FIGURE 19.1 Tuberculosis. (A) Early primary infection. (B) Cavitation of a caseous tubercle and new primary lesions developing.
(C) Further progression and development of cavitations and new primary infections. Note the subpleural location of some of these lesions. (D) Severe lung destruction caused by tuberculosis.
Unlike in pneumonia, however, the lung tissue that surrounds the infected area slowly produces a protective cell wall called a tubercle, or granuloma. In essence, the tubercles work to encapsulate, or trap, the TB bacilli in a nutshell-like structure (see Fig. 19.1A). Although the initial lung lesions may be difficult to identify on a chest radiograph, the lesions may be seen as small, sharply defined opacities. When detected on a chest radiograph, these initial lung lesions are called Ghon nodules. As the disease progresses, the combination of tubercles and the involvement of the lymph nodes in the hilar region is known as the Ghon complex (Fig. 19.2).

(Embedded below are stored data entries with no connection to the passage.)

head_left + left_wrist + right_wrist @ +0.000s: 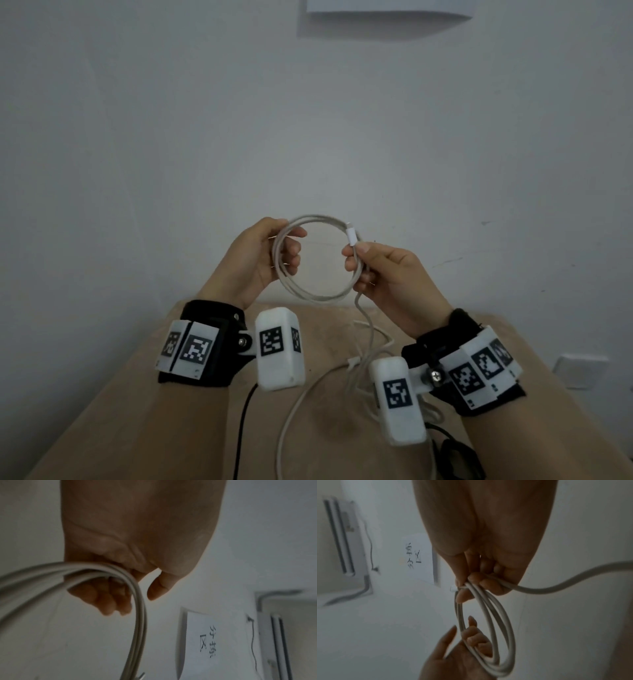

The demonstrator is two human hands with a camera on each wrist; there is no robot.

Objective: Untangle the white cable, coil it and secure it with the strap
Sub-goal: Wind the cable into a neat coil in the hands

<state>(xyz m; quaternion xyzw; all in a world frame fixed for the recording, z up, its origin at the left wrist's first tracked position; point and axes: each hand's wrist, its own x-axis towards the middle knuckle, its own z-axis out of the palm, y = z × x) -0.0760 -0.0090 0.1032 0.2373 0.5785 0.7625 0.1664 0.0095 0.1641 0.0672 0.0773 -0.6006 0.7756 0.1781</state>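
Observation:
Both hands hold the white cable [318, 297] up in front of the wall as a round coil of several loops. My left hand [284, 250] grips the coil's left side, fingers curled through the loops [140, 615]. Opposite it, my right hand [366, 263] pinches the right side just below the white connector [351, 236], which points up. In the right wrist view the loops [505, 628] run from my right hand [471, 585] down to the left hand [462, 649]. The loose tail [371, 329] drops to a tangle on the table. A dark object [459, 459] lies at the lower right; whether it is the strap is unclear.
A tan table [171, 411] lies below the hands, against a white wall. A black cord [241, 431] runs across it toward the near edge. A paper sheet [387, 8] hangs on the wall above, and a wall socket [579, 371] sits at the right.

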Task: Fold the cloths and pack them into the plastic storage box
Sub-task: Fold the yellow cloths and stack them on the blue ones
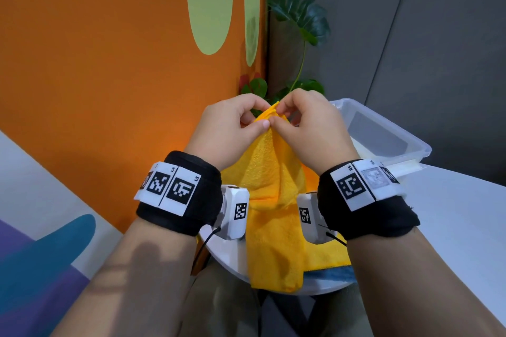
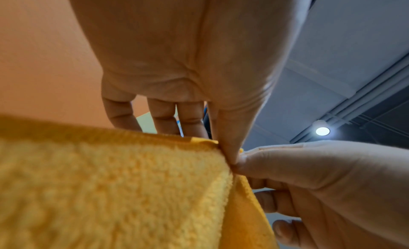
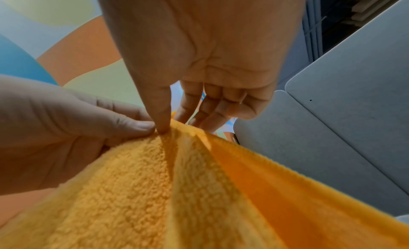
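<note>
Both grips are pinching the same spot: the left hand [image 1: 230, 128] and the right hand [image 1: 309, 126] meet at the top corner of a yellow cloth [image 1: 273, 200], held up in the air in front of the person. The left thumb [image 1: 257, 125] presses the fabric edge against the index finger, and the right thumb and index do the same right beside it, so the two pinches are touching each other. From the left wrist view the left hand [image 2: 194, 60] has its other fingers hanging loosely curled behind the cloth [image 2: 110, 191] edge, with the right hand [image 2: 321, 183] coming in from 3 o'clock. The right wrist view shows it mirrored: right hand [image 3: 199, 51] pinching down onto the fluffy cloth [image 3: 177, 191], left hand [image 3: 66, 130] at 9 o'clock.

The cloth hangs from that pinched corner in long folds, drapes down between the two wrists and lands on the rounded edge of a white table [image 1: 451, 213], with its lower end spilling slightly over the near rim. A strip of blue [image 1: 328, 272] peeks out under the yellow on the tabletop; can't tell what it is.

The plastic storage box [image 1: 397, 139] is clear, lid off, sitting on the table at about 2 o'clock from the hands, just behind the right hand. A leafy plant [image 1: 301, 16] stands at 12 o'clock, against an orange wall [image 1: 109, 63] with pale green blobs.

Both wrists wear black bands [image 1: 180, 194] with white tag markers.
</note>
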`<state>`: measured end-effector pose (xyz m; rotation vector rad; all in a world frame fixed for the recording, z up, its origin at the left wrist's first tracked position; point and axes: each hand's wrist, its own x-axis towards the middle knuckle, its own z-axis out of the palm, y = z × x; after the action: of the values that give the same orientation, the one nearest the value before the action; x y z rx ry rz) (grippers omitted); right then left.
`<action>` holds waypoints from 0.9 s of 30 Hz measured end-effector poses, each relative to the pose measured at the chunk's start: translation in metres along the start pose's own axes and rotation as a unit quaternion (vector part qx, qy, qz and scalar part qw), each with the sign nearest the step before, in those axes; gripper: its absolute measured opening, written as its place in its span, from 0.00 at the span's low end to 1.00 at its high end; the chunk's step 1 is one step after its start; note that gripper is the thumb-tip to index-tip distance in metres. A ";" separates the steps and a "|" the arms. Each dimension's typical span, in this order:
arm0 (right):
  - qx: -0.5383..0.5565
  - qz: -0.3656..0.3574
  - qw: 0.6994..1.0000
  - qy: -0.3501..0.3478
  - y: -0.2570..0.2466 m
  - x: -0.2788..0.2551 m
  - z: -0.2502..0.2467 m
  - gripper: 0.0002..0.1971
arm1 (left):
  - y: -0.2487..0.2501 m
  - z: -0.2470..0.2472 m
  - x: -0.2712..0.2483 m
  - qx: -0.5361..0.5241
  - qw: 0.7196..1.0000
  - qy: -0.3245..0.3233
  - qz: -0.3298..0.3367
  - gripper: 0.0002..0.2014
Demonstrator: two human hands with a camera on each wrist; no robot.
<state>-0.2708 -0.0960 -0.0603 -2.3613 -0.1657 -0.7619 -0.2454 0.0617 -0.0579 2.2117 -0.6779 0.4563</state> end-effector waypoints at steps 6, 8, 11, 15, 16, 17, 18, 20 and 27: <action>-0.008 0.004 1.000 -0.016 0.000 0.002 0.001 0.05 | 0.001 -0.001 0.000 0.007 1.000 0.010 -0.007 0.02; 0.005 0.006 1.000 -0.009 -0.001 0.004 0.000 0.05 | 0.000 -0.001 0.000 0.007 1.000 0.018 -0.009 0.05; 0.020 0.009 1.000 -0.007 -0.004 0.003 -0.002 0.04 | -0.001 -0.003 0.001 0.016 0.999 0.027 -0.007 0.09; 0.023 0.002 1.000 -0.005 -0.007 0.002 -0.001 0.03 | -0.002 -0.005 0.001 0.029 0.999 0.020 0.002 0.09; 0.025 0.002 1.000 -0.005 -0.007 0.003 -0.001 0.03 | -0.001 -0.005 0.001 0.030 0.999 0.018 0.006 0.09; 0.028 0.002 1.000 -0.004 -0.007 0.003 -0.001 0.03 | 0.000 -0.006 0.001 0.034 0.999 0.018 0.007 0.08; 0.031 0.001 1.000 -0.003 -0.006 0.003 -0.001 0.04 | 0.000 -0.006 0.001 0.039 0.999 0.022 0.007 0.08; 0.024 -0.005 1.000 -0.008 -0.005 0.002 -0.001 0.05 | 0.000 -0.006 0.002 0.047 0.998 0.035 0.004 0.06; -0.132 0.031 0.977 -0.164 0.009 -0.002 0.012 0.08 | 0.001 -0.012 0.003 0.055 0.994 0.097 0.003 0.04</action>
<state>-0.2643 -0.0954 -0.0736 -2.7207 -0.1354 -0.3776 -0.2446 0.0691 -0.0482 2.2317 -0.5672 0.7156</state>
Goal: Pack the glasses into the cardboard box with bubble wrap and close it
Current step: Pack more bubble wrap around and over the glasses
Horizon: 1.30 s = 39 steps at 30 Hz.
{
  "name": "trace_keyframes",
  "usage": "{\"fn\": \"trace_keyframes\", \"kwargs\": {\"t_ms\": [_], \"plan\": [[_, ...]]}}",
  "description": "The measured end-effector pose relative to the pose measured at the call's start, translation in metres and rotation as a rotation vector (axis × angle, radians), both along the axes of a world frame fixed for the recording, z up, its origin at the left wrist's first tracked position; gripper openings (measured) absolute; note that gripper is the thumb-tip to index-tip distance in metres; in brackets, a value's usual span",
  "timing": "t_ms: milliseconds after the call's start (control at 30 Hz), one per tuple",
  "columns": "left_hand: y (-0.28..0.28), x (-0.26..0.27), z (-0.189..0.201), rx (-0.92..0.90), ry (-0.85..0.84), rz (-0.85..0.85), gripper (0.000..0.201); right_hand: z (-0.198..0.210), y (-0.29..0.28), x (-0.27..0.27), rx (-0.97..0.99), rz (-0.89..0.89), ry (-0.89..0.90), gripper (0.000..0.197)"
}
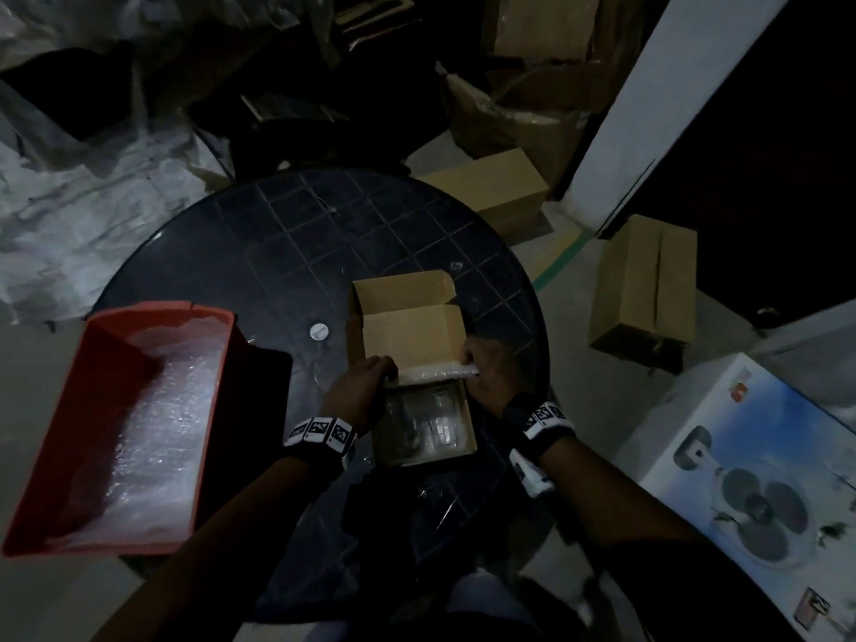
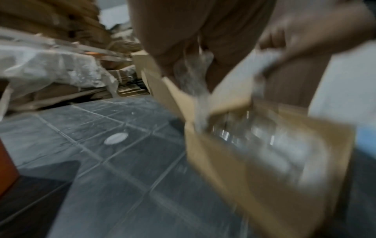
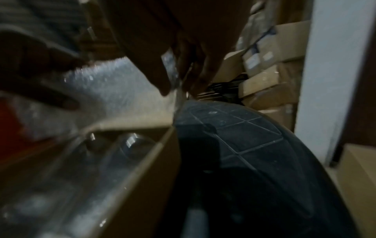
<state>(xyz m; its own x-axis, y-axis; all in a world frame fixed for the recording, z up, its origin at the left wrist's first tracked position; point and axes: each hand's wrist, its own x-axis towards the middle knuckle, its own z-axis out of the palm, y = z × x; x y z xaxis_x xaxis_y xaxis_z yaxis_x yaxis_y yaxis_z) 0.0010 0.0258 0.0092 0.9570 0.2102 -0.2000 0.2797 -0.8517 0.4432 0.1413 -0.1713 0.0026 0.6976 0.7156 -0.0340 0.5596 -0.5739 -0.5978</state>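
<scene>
Dark round table (image 1: 259, 252): bubble wrap (image 1: 437, 372) pinched between both hands' fingers (image 1: 382, 363).

A round dark table (image 1: 259, 252) with a grid-patterned top. A red plastic bin (image 1: 69, 410) sits at its left edge. Closed cardboard cartons (image 1: 644, 289) and a fan's retail box (image 1: 759, 461) stand on the floor.

One open cardboard box (image 1: 407, 335) stands on one round desk (image 1: 278, 252), with one strip of bubble wrap (image 1: 437, 372) across its opening; the glasses (image 1: 424, 421) inside are too blurred to count. Two hands are present: one left hand (image 1: 359, 386) and one right hand (image 1: 491, 377). Beside the desk are one red bin (image 1: 92, 363), one printed fan carton (image 1: 764, 479) and two closed brown boxes, one nearer (image 1: 644, 289) and one farther (image 1: 495, 187); the stacked cartons behind cannot be counted.
</scene>
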Motion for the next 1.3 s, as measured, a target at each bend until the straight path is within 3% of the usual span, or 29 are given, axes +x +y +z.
{"fn": "trace_keyframes", "kwargs": {"t_ms": [133,267,367,467,567,767,933,1033,1133,1300], "plan": [[-0.004,-0.01,-0.024,0.106,-0.023,-0.163,0.017,-0.019,0.002,0.008,-0.174,0.326,-0.248,0.031],[-0.005,-0.019,-0.039,0.19,0.064,-0.269,0.056,-0.029,-0.001,0.0,-0.451,0.553,-0.464,0.022],[-0.006,-0.018,-0.041,0.194,0.127,-0.265,0.071,-0.03,-0.008,-0.002,-0.503,0.556,-0.45,0.033],[-0.013,-0.013,-0.038,0.239,0.218,-0.242,0.069,-0.024,-0.006,0.001,-0.535,0.575,-0.41,0.049],[-0.015,-0.009,-0.039,0.328,0.263,-0.228,0.065,-0.018,-0.002,0.003,-0.553,0.603,-0.42,0.042],[-0.016,-0.008,-0.047,0.363,0.283,-0.209,0.079,-0.025,-0.009,0.002,-0.626,0.665,-0.455,0.038],[-0.01,-0.008,-0.042,0.34,0.281,-0.172,0.062,-0.026,-0.005,-0.004,-0.677,0.592,-0.347,0.036],[0.003,-0.018,-0.04,0.379,0.116,-0.207,0.047,-0.023,-0.001,-0.009,-0.693,0.508,-0.297,0.035],[0.006,-0.032,-0.042,0.445,-0.01,-0.162,0.045,-0.02,0.001,-0.011,-0.702,0.458,-0.276,0.041],[-0.013,-0.028,-0.046,0.404,0.088,-0.081,0.045,-0.021,0.011,-0.009,-0.734,0.472,-0.203,0.056]]}}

FIGURE 19.2 Ghon complex, typical of pulmonary tuberculosis, consists of a parenchymal focus and hilar lymph node lesions. The detailed section of the diagram (right) shows the typical features of tuberculous granuloma: central caseous necrosis surrounded by epithelioid cells, multinucleated giant cells, and lymphocytes. (From Damjanov, I. [2017]. Pathology for the health
professions [5th ed.]. St. Louis, MO: Elsevier.)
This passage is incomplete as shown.